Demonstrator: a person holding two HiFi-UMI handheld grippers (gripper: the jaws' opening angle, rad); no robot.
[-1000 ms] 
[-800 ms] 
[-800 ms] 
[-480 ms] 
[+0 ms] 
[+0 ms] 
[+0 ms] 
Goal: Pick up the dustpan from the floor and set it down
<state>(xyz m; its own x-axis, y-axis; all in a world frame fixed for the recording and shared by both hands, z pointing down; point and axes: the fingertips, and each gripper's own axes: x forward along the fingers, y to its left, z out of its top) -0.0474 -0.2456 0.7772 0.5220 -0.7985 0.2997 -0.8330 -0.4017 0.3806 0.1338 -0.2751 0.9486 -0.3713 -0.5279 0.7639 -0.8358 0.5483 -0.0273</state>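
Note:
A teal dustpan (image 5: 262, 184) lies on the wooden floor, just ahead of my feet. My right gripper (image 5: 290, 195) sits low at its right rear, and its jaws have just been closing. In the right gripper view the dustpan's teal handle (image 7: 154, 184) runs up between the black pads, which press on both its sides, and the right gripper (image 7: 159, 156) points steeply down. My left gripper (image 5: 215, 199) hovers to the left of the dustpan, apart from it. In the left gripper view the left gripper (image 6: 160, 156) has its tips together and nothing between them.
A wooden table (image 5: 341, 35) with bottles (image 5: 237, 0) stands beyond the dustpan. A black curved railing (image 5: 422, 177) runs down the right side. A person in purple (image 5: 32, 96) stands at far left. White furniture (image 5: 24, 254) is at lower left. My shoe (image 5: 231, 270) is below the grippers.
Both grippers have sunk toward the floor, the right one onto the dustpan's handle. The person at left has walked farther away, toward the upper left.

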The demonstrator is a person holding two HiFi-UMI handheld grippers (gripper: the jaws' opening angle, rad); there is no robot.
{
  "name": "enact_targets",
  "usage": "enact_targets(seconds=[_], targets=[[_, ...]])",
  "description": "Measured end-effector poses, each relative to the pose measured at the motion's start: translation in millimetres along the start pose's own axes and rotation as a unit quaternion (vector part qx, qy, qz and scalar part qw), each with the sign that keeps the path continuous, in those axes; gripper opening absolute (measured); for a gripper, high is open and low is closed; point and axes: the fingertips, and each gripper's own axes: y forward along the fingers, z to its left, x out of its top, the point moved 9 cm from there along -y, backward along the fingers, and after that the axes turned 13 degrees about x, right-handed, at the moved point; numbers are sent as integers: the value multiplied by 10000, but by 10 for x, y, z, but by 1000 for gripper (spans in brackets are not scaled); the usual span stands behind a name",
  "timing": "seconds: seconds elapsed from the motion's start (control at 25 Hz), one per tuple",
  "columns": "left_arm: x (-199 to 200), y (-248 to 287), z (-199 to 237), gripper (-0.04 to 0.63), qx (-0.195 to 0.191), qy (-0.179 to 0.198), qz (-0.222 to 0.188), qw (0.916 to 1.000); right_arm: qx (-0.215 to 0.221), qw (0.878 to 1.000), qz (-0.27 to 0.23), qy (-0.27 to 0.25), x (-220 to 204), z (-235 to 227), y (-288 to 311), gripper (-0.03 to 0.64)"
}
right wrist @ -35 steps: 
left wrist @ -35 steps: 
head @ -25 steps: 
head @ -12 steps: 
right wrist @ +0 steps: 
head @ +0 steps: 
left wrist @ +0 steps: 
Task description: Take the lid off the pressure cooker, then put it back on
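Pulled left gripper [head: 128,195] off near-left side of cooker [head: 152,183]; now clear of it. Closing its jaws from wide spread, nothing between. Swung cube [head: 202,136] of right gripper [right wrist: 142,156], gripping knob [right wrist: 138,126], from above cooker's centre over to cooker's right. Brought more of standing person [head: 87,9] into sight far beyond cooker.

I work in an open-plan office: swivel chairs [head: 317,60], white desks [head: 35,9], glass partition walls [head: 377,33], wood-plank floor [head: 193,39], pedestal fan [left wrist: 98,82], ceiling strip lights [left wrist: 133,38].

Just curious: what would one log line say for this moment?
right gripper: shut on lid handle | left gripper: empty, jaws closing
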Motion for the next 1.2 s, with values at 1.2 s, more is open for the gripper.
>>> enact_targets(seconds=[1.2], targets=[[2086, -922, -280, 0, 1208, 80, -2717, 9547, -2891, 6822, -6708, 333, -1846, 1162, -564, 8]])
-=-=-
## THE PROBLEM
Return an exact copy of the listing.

## ANSWER TO THIS EXERCISE
Demonstrator: a person holding two HiFi-UMI handheld grippers (gripper: the jaws' opening angle, rad); no robot.
[-1000 ms] 
[-800 ms] 
[-800 ms] 
[-480 ms] 
[+0 ms] 
[+0 ms] 
[+0 ms] 
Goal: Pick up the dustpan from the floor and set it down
<state>(xyz m; its own x-axis, y-axis; all in a world frame fixed for the recording and shared by both hands, z pointing down; point and axes: the fingertips, and each gripper's own axes: x forward along the fingers, y to its left, z out of its top) -0.0474 -0.2456 0.7772 0.5220 -0.7985 0.2997 -0.8330 -0.4017 0.3806 0.1338 -0.2751 0.9486 -0.3713 -0.5279 0.7639 -0.8358 0.5483 -0.0273</state>
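Note:
A teal dustpan (image 5: 262, 184) lies on the wooden floor, just ahead of my feet. My right gripper (image 5: 290, 195) sits low at its right rear, and its jaws have just been closing. In the right gripper view the dustpan's teal handle (image 7: 154, 184) runs up between the black pads, which press on both its sides, and the right gripper (image 7: 159, 156) points steeply down. My left gripper (image 5: 215, 199) hovers to the left of the dustpan, apart from it. In the left gripper view the left gripper (image 6: 160, 156) has its tips together and nothing between them.
A wooden table (image 5: 341, 35) with bottles (image 5: 237, 0) stands beyond the dustpan. A black curved railing (image 5: 422, 177) runs down the right side. A person in purple (image 5: 32, 96) stands at far left. White furniture (image 5: 24, 254) is at lower left. My shoe (image 5: 231, 270) is below the grippers.
Both grippers have sunk toward the floor, the right one onto the dustpan's handle. The person at left has walked farther away, toward the upper left.
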
The demonstrator is a person holding two HiFi-UMI handheld grippers (gripper: the jaws' opening angle, rad); there is no robot.
{
  "name": "enact_targets",
  "usage": "enact_targets(seconds=[_], targets=[[_, ...]])",
  "description": "Measured end-effector poses, each relative to the pose measured at the motion's start: translation in millimetres along the start pose's own axes and rotation as a unit quaternion (vector part qx, qy, qz and scalar part qw), each with the sign that keeps the path continuous, in those axes; gripper opening absolute (measured); for a gripper, high is open and low is closed; point and axes: the fingertips, and each gripper's own axes: y forward along the fingers, z to its left, x out of its top, the point moved 9 cm from there along -y, backward along the fingers, and after that the axes turned 13 degrees about x, right-handed, at the moved point; numbers are sent as integers: the value multiplied by 10000, but by 10 for x, y, z, but by 1000 for gripper (spans in brackets are not scaled); the usual span stands behind a name",
  "timing": "seconds: seconds elapsed from the motion's start (control at 25 Hz), one per tuple",
  "columns": "left_arm: x (-199 to 200), y (-248 to 287), z (-199 to 237), gripper (-0.04 to 0.63), qx (-0.195 to 0.191), qy (-0.179 to 0.198), qz (-0.222 to 0.188), qw (0.916 to 1.000); right_arm: qx (-0.215 to 0.221), qw (0.878 to 1.000), qz (-0.27 to 0.23), qy (-0.27 to 0.25), x (-220 to 204), z (-235 to 227), y (-288 to 311), gripper (-0.03 to 0.64)"
}
right wrist @ -35 steps: 
left wrist @ -35 steps: 
head @ -25 steps: 
head @ -12 steps: 
right wrist @ +0 steps: 
head @ +0 steps: 
left wrist @ +0 steps: 
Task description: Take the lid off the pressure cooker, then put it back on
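Pulled left gripper [head: 128,195] off near-left side of cooker [head: 152,183]; now clear of it. Closing its jaws from wide spread, nothing between. Swung cube [head: 202,136] of right gripper [right wrist: 142,156], gripping knob [right wrist: 138,126], from above cooker's centre over to cooker's right. Brought more of standing person [head: 87,9] into sight far beyond cooker.

I work in an open-plan office: swivel chairs [head: 317,60], white desks [head: 35,9], glass partition walls [head: 377,33], wood-plank floor [head: 193,39], pedestal fan [left wrist: 98,82], ceiling strip lights [left wrist: 133,38].

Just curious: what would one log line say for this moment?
right gripper: shut on lid handle | left gripper: empty, jaws closing
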Motion for the next 1.2 s, with values at 1.2 s, more is open for the gripper.
>>> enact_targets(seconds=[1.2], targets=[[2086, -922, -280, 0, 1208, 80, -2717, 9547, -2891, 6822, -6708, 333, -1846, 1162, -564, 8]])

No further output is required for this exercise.